0

I have a link which consist of json data as below:

http://www.bom.gov.au/fwo/IDQ60801/IDQ60801.94182.json

Sample Data from link :

"header": [
        {
            "refresh_message": "Issued at 12:02 pm EST Thursday  1 March 2018",
            "ID": "IDQ60801",
            "main_ID": "IDQ60800",
            "name": "Coconut Island",
            "state_time_zone": "QLD",
            "time_zone": "EST",
            "product_name": "Weather Observations",
            "state": "Queensland"
        }
    ],

How can I load the above data into postgres table via python? Should I load it into a dataframe first before loading it into postgres? I'm new to dataframe and pandas so would like to seek your help on it.

My expected table in postgres would be something like below:

ID      | main_id|     name     | state_timezone | time_zone |   product_name     |     state
IDQ60801|IDQ60800|Coconut Island|       QLD      |    EST    |Weather Observations| Queensland

Thanks for your help in advance

Yannic Hamann
  • 4,655
  • 32
  • 50
Derek Lee
  • 475
  • 1
  • 6
  • 20
  • This doesn't seem to be related to pandas or dataframes.

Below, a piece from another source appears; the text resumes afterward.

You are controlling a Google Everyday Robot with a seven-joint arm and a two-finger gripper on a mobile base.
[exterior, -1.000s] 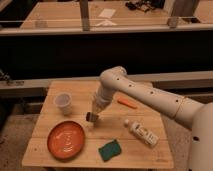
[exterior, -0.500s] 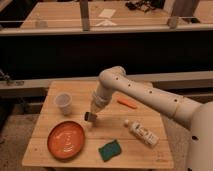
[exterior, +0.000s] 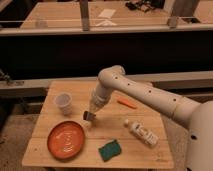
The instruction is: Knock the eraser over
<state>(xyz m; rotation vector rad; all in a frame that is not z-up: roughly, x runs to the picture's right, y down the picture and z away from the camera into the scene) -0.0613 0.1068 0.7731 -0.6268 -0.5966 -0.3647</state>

You need a postgres driver (e.g. http://initd.org/psycopg/ ) and then you just loop through the JSON list/object, create an appropriate SQL query and run it. – freakish Mar 05 '18 at 20:15

1 Answers1

1

Skip the dataframe and pandas.

Use Python's json module to parse the data. That will give you the data in the form of a dictionary.

import json
import requests

json_response = requests.get('http://www.bom.gov.au/fwo/IDQ60801/IDQ60801.94182.json')
json_content = json.loads(json_response.content)

# navigate the json, which are nested lists of dicts
# this below gives you the first, and only, header-dict
header_dict = json_content['observations']['header'][0]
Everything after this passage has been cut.